Nisargadatta Maharaj : Tant qu’il y a le corps et le sentiment d’identité avec le corps, il y a
frustration.
C’est inévitable. Ce n’est que lorsque vous vous connaîtrez comme entièrement étranger au corps et différent de lui que vous trouverez un répit dans le mélange de peur et de désir
inséparable de l’idée « je suis le corps ». Se contenter d’apaiser les craintes et de satisfaire
les désirs ne fera pas disparaître ce sentiment de vide auquel vous essayez d’échapper ;
seule la connaissance du Soi peut vous aider. Par connaissance du Soi, j’entends la
pleine connaissance de ce que vous n’êtes pas. Cette connaissance est accessible et
définitive, mais la découverte de ce que vous êtes ne peut avoir de fin. Plus Cela se
découvre, plus il claire que cela reste à découvrir infiniment.

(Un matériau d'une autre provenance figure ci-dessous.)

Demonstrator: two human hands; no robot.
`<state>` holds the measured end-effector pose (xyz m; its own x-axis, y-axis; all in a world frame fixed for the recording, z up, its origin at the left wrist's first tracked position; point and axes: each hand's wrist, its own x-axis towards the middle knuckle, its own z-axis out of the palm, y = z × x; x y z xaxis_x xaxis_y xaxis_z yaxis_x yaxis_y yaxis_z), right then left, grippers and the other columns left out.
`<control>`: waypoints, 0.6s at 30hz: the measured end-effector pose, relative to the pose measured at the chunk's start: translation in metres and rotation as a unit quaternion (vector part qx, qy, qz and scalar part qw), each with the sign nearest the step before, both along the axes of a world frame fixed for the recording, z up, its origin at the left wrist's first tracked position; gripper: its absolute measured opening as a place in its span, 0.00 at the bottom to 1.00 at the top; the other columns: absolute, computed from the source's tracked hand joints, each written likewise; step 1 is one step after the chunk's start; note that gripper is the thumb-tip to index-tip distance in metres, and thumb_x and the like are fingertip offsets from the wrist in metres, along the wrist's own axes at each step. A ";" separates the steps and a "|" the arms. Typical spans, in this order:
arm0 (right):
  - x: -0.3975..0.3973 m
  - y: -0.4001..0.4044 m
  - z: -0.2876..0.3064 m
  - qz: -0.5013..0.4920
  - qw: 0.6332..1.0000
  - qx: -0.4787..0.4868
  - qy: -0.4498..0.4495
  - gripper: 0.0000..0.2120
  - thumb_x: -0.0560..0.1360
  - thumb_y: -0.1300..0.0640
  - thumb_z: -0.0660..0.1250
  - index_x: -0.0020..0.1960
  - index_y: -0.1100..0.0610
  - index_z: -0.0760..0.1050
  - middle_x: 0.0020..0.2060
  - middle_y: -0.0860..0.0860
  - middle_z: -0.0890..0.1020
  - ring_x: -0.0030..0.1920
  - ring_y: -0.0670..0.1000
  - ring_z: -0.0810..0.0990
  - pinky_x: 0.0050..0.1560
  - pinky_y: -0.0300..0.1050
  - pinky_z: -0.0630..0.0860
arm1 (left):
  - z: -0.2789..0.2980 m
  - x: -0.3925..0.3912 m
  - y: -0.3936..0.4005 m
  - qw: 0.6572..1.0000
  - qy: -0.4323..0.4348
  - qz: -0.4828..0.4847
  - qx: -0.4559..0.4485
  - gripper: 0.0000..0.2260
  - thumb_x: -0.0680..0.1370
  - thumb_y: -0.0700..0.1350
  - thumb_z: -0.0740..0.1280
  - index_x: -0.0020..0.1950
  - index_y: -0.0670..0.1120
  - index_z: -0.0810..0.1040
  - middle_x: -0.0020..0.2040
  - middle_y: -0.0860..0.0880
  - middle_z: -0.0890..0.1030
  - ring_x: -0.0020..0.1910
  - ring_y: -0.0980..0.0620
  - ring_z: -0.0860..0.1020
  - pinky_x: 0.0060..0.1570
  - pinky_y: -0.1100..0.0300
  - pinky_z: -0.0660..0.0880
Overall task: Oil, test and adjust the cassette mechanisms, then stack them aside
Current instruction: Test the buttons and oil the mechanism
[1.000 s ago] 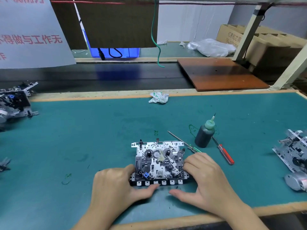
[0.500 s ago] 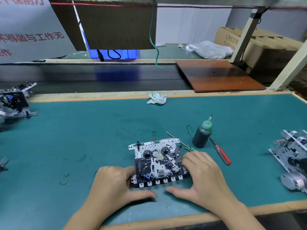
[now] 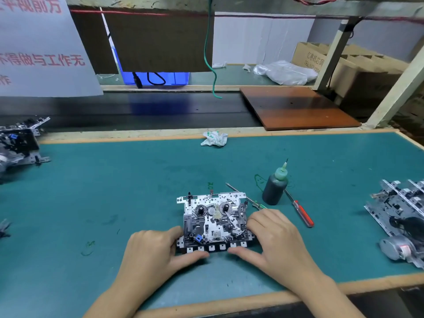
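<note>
A cassette mechanism (image 3: 213, 221), a metal plate with two reels, gears and a row of white keys along its near edge, lies flat on the green mat (image 3: 114, 191). My left hand (image 3: 156, 251) grips its left side, thumb stretched under the key row. My right hand (image 3: 275, 239) grips the right side, its thumb reaching in toward the keys from the right. A dark oil bottle (image 3: 274, 189) with a green needle nozzle stands upright just behind my right hand.
A red-handled screwdriver (image 3: 302, 213) lies right of the bottle, and a thin green-handled one (image 3: 258, 204) beside the mechanism. More mechanisms sit at the right edge (image 3: 399, 216) and far left (image 3: 18, 143). Crumpled paper (image 3: 214, 138) lies at the mat's back edge.
Both hands stay on the mechanism in the same grip. Only the view has shifted slightly.
</note>
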<state>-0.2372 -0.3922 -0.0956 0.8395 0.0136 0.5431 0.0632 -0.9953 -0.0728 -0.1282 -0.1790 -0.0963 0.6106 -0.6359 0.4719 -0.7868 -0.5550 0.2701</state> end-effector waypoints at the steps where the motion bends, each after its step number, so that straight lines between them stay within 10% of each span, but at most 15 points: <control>1: 0.000 0.000 0.001 -0.005 1.000 0.006 0.009 0.25 0.72 0.34 0.59 0.35 0.56 0.74 0.32 0.47 0.74 0.34 0.51 0.73 0.42 0.39 0.64 | -0.001 0.000 0.000 1.000 0.006 0.011 0.012 0.31 0.71 0.75 0.49 0.25 0.51 0.68 0.16 0.52 0.65 0.16 0.52 0.68 0.16 0.62 0.63; 7: -0.001 0.002 0.007 -0.079 0.990 0.115 -0.035 0.22 0.74 0.39 0.59 0.51 0.56 0.79 0.43 0.47 0.80 0.44 0.49 0.77 0.46 0.41 0.68 | 0.002 0.012 -0.010 0.994 0.045 0.075 0.065 0.28 0.63 0.76 0.54 0.31 0.51 0.74 0.19 0.50 0.71 0.21 0.48 0.75 0.22 0.61 0.62; 11: 0.008 -0.014 0.022 -0.202 0.915 0.296 -0.186 0.20 0.71 0.50 0.70 0.59 0.55 0.70 0.50 0.46 0.72 0.48 0.47 0.70 0.48 0.49 0.74 | 0.006 0.041 -0.024 0.994 0.043 0.073 0.072 0.30 0.58 0.81 0.49 0.32 0.57 0.72 0.25 0.49 0.76 0.32 0.46 0.79 0.28 0.58 0.62; 14: 0.024 -0.032 0.031 -0.240 0.853 0.447 -0.121 0.33 0.67 0.59 0.76 0.66 0.54 0.62 0.56 0.48 0.72 0.56 0.50 0.71 0.53 0.50 0.70 | 0.019 0.065 -0.041 0.991 0.058 0.000 0.117 0.31 0.57 0.83 0.52 0.26 0.54 0.58 0.22 0.51 0.68 0.27 0.48 0.70 0.27 0.58 0.60; 18: 0.042 -0.045 0.025 -0.218 0.797 0.563 -0.001 0.22 0.70 0.57 0.74 0.57 0.51 0.65 0.55 0.51 0.79 0.53 0.50 0.75 0.48 0.41 0.66 | 0.012 0.076 -0.050 0.995 0.027 -0.034 0.095 0.28 0.62 0.80 0.57 0.24 0.55 0.62 0.20 0.48 0.71 0.24 0.47 0.70 0.26 0.59 0.62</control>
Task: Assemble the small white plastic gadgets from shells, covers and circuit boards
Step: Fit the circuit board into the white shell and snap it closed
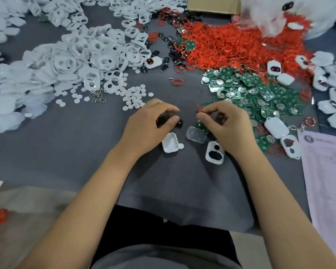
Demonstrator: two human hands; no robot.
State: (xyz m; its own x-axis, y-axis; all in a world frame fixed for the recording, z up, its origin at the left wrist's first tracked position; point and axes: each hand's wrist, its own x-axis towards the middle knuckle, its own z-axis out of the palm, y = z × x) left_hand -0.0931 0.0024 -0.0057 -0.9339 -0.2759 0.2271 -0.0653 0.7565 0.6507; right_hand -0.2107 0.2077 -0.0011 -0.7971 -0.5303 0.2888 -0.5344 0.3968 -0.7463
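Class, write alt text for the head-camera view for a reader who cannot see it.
A person's left hand grips a black part while the right hand pinches a red ring above white shells on a grey table. Heaps of white covers, red rings and green circuit boards surround them.

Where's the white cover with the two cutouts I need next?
In the head view, the white cover lies on the grey table just under the right hand, right of the clear shell.

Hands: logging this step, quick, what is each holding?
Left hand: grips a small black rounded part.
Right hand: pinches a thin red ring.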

V : Pour cela, nous devons avoir des parents et des écoles différents, vivre dans une société
différente.
N.M : Vous ne pouvez pas changer les circonstances, mais vous pouvez changer votre
attitude. Vous ne devez pas vous attacher à ce qui n’est pas essentiel. Seul le nécessaire
est salutaire. Il n’y a de paix que dans l’essentiel.
V : C’est la vérité que je recherche, pas la paix.
N.M : Vous ne pouvez pas accéder à la Vérité si vous n’êtes pas en paix. Un mental apaisé est essentiel pour une perception juste, qui est également nécessaire à la réalisation du
Soi.
V : J’ai tellement de choses à faire. Je ne peux pas me permettre de garder l’esprit tranquille.
N.M : C’est à cause de l’illusion que vous avez d’être celui qui fait les choses. En réalité,
les choses sont faites pour vous, et non par vous.
V : Si je laisse les choses se produire, comment puis-je être sûr qu’elles se produiront à ma façon ? Assurément, je dois les conformer à mes désirs.
N.M : Ce que vous nommez vottre désir vous arrive, ainsi que sa réalisation ou sa non-réalisation. Vous ne pouvez changer ni l’un ni l’autre. Vous pouvez croire que vous faites des efforts, que vous vous démenez et que vous luttez. Là encore, tout cela ne fait qu’arriver, y compris les fruits du travail. Rien n’est fait par vous et pour vous. Tout est dans l’image exposée sur l’écran de cinéma, rien dans la lumière, y compris le fait de vous prendre pour une personne. Vous n’êtes que la Lumière.
V : Si je ne suis que lumière, comment en suis-je venu à l’oublier ?
N.M : Vous n’avez pas oublié. C’est dans l’image sur l’écran que vous oubliez et que vous
vous souvenez. Vous ne cessez jamais d’être un être humain parce que vous rêvez d’être un
tigre. De même, vous êtes la Lumière pure qui apparaît comme une image sur l’écran et
qui ne fait qu’un avec elle.
V : Puisque tout arrive, pourquoi devrais-je m’inquiéter ?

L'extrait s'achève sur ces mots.